### TASK DETAILS
Starting with the first line and ending with the one that holds "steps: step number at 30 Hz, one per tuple", retype the entries exactly.

### Dataset entries
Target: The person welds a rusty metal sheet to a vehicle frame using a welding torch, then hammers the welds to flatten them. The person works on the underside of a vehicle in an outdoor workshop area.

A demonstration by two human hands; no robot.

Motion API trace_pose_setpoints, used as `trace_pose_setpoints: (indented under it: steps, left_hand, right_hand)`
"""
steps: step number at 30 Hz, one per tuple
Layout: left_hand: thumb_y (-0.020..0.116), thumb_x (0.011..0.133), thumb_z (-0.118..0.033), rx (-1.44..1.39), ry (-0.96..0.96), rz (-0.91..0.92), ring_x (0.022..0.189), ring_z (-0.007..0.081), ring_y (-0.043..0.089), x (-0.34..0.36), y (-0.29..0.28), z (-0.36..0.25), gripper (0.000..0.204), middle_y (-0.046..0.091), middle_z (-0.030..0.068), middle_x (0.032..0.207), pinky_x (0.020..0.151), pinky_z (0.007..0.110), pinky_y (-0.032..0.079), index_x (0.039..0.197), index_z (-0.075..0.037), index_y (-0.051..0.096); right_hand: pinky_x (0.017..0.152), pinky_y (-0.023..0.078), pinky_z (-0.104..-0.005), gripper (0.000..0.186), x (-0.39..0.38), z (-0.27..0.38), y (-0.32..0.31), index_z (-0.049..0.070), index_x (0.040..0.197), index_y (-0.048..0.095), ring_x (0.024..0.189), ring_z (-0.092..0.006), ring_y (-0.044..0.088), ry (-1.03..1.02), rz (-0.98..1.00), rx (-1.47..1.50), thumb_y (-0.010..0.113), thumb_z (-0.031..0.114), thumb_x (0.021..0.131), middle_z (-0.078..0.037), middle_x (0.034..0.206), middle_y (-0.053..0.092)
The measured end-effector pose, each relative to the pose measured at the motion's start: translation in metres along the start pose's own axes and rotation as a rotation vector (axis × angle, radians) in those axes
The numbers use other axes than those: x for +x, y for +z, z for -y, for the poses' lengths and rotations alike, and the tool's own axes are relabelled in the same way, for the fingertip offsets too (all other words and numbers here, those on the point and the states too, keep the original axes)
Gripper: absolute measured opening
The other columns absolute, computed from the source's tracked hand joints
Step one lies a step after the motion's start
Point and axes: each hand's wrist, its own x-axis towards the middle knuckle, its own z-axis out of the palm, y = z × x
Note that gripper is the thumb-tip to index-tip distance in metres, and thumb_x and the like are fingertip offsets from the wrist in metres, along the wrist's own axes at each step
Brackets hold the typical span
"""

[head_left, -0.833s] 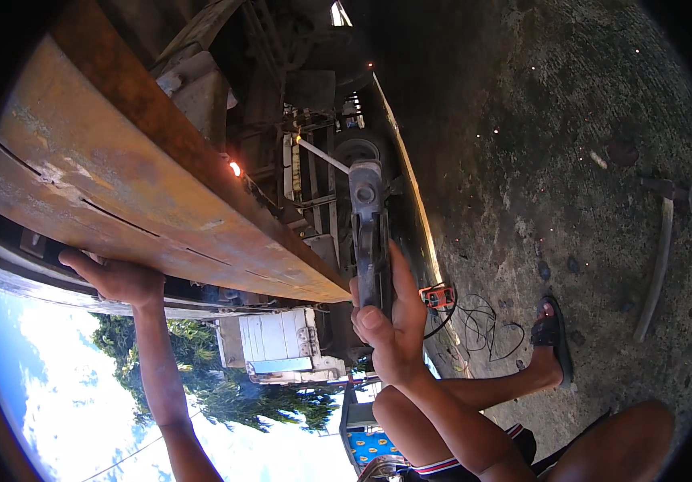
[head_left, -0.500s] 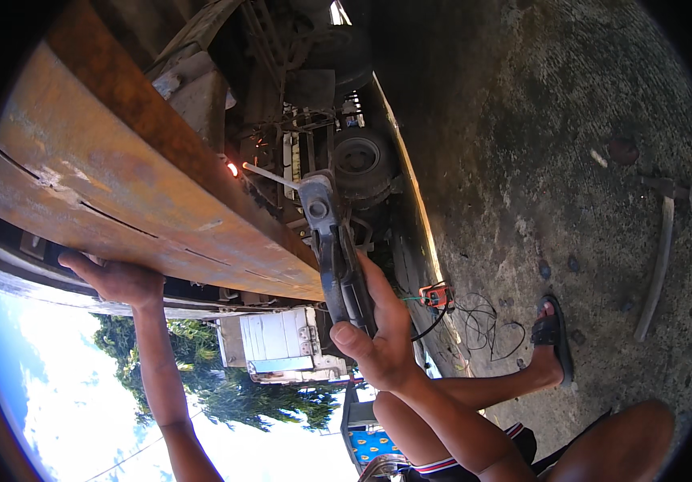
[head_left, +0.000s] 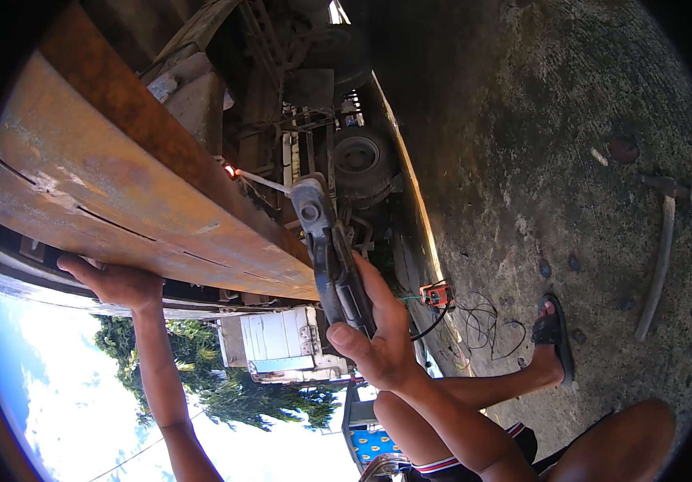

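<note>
My right hand (head_left: 380, 333) is wrapped round the handle of a black welding electrode holder (head_left: 333, 261). From its jaw a thin pale electrode (head_left: 262, 181) points left, its tip at a small red-hot spot (head_left: 231, 170) on the underside edge of a rusty steel beam (head_left: 149, 213). The beam slants across the left of the view, with several dark slits along its face. At its lower edge my left hand (head_left: 121, 285) takes hold, thumb stretched along the edge. The beam hides the other fingers.
Behind the beam are a vehicle's dark underframe and a tyre (head_left: 358, 157). On the concrete floor (head_left: 507, 201) to the right lies a hammer (head_left: 661, 249) with a long handle. An orange device (head_left: 438, 296) with tangled black cable (head_left: 483, 321) lies near my sandalled foot (head_left: 553, 337).
My right hand has moved the holder slightly left, bringing the electrode tip to the glowing spot. The sparks seen earlier are gone. My left hand stays in place.
</note>
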Motion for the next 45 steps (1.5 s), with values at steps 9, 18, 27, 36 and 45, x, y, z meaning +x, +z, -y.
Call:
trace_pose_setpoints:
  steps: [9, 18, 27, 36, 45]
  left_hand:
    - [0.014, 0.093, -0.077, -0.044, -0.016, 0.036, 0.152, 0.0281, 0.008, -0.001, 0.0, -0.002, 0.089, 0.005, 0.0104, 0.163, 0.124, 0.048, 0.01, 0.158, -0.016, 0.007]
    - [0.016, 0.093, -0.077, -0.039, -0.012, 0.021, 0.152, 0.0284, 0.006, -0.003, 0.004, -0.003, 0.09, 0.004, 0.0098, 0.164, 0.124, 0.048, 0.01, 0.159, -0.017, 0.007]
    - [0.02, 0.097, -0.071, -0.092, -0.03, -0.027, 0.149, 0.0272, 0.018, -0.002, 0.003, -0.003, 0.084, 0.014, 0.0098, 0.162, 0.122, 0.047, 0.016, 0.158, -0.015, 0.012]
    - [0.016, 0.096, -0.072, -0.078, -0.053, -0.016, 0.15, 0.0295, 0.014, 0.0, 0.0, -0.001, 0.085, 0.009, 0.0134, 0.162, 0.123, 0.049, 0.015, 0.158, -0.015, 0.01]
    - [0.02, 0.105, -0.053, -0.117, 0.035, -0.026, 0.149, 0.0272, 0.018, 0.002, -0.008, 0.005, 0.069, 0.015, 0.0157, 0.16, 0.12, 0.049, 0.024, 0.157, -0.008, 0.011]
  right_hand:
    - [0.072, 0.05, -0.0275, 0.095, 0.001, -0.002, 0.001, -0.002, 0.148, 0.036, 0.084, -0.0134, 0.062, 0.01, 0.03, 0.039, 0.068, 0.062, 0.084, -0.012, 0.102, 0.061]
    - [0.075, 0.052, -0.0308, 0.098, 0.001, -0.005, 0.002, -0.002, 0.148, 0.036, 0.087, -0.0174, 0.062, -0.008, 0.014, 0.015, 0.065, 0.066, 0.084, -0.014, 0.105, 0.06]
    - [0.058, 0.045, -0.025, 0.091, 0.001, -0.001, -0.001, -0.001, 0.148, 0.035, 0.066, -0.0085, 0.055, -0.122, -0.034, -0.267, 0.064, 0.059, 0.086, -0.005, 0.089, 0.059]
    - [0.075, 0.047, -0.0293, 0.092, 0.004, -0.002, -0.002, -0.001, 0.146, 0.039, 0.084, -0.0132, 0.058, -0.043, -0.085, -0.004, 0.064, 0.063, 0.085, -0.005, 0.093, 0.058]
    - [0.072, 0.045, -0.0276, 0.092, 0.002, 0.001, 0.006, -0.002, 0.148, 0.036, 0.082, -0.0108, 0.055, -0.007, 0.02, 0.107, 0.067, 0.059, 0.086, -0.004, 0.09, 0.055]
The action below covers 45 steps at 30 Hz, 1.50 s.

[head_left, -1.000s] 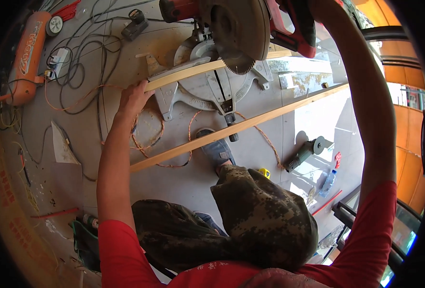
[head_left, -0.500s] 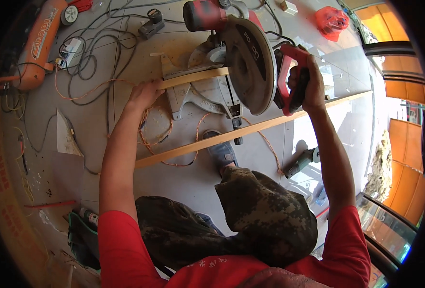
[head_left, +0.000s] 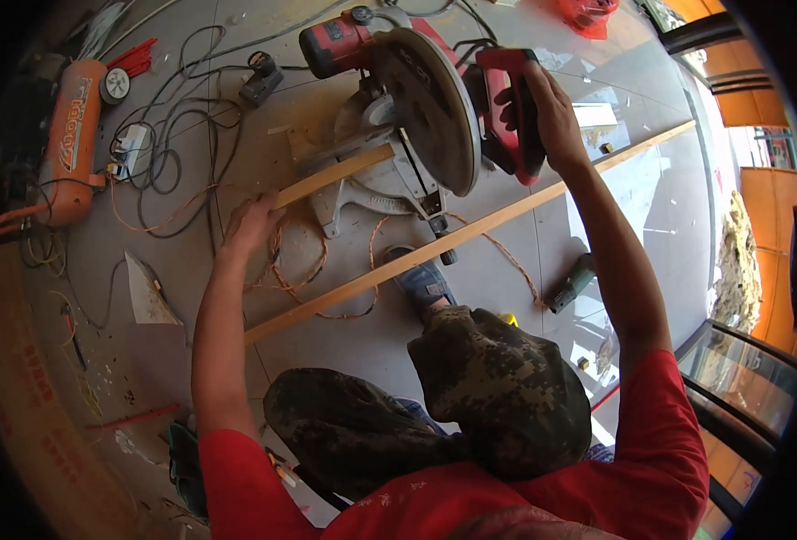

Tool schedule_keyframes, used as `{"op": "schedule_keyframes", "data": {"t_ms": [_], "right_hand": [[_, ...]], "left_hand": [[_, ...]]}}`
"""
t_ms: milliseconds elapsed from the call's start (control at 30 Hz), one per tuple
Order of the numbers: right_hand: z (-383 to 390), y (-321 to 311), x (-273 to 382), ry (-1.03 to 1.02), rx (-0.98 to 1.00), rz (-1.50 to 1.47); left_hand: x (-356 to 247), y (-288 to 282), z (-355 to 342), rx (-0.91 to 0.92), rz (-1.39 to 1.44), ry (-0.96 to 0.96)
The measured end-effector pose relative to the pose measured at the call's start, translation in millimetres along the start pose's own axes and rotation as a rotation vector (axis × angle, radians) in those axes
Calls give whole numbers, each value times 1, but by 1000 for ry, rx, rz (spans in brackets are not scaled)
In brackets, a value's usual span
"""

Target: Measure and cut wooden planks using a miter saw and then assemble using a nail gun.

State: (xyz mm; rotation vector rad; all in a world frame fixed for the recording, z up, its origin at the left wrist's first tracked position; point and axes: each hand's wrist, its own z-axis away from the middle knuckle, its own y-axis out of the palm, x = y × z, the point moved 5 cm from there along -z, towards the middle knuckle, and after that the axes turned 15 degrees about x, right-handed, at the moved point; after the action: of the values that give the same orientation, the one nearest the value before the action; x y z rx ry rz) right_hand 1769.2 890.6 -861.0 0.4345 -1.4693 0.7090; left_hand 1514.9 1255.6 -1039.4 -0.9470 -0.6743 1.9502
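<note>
My left hand (head_left: pixel 253 223) is closed round the near end of a short wooden strip (head_left: pixel 337 174). The strip lies over the base (head_left: pixel 362 200) of a mitre saw, its far end in plain sight just left of the round blade guard (head_left: pixel 424 108). Wrapped round the saw's red and black handle (head_left: pixel 514 112), my right hand (head_left: pixel 551 117) grips it from the right. A red motor housing (head_left: pixel 335 47) sits behind the guard. The guard hides most of the blade. A longer wooden strip (head_left: pixel 470 230) runs slantwise across the floor between the saw and my legs.
An orange air compressor (head_left: pixel 76 135) stands at the far left, with tangled cables (head_left: pixel 178 135) beside it. A black cordless tool battery or charger (head_left: pixel 260 81) is behind the saw. On the floor at right lies a green power tool (head_left: pixel 573 283). Orange cord (head_left: pixel 282 270) loops under the long strip.
My left hand has drawn the short strip toward the left, so its far end now shows clear of the guard. My right hand stays on the handle. The whole view has shifted somewhat.
</note>
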Motion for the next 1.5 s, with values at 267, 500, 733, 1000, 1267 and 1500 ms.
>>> {"op": "schedule_keyframes", "data": {"t_ms": [267, 500, 733, 1000, 1267, 1500], "right_hand": [[-71, -76, -10, -73, -204, -150], [-64, -77, -207, 474, 22, 1113], [-39, -101, -237, 445, 203, 1415], [244, -132, -265, 908, -274, 611], [241, 20, -246, 1026, -16, -113], [105, 41, -243, 202, 28, -1208]], "left_hand": [[34, 67, 137, -22, 2, 37], [55, 134, 188, 0, -36, 135], [65, 157, 183, 35, -206, 126], [43, 123, 198, -118, -158, 177], [-4, 68, 148, -132, -140, 246], [-106, 6, 87, -316, -158, 396]]}}
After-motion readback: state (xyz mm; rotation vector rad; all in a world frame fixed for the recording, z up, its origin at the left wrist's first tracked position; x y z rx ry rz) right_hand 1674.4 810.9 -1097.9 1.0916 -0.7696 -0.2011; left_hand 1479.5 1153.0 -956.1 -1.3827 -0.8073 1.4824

### COMPLETED TASK
Target: The person welds a rusty metal sheet to a vehicle frame using a welding torch, then hammers the welds to flatten them. The person works on the underside of a vehicle in an outdoor workshop area.

A demonstration by two human hands; no robot.

Motion API trace_pose_setpoints, used as `trace_pose_setpoints: (indented under it: steps, left_hand, right_hand)`
"""
steps: step number at 30 Hz, one per tuple

Nothing else is needed to complete this exercise.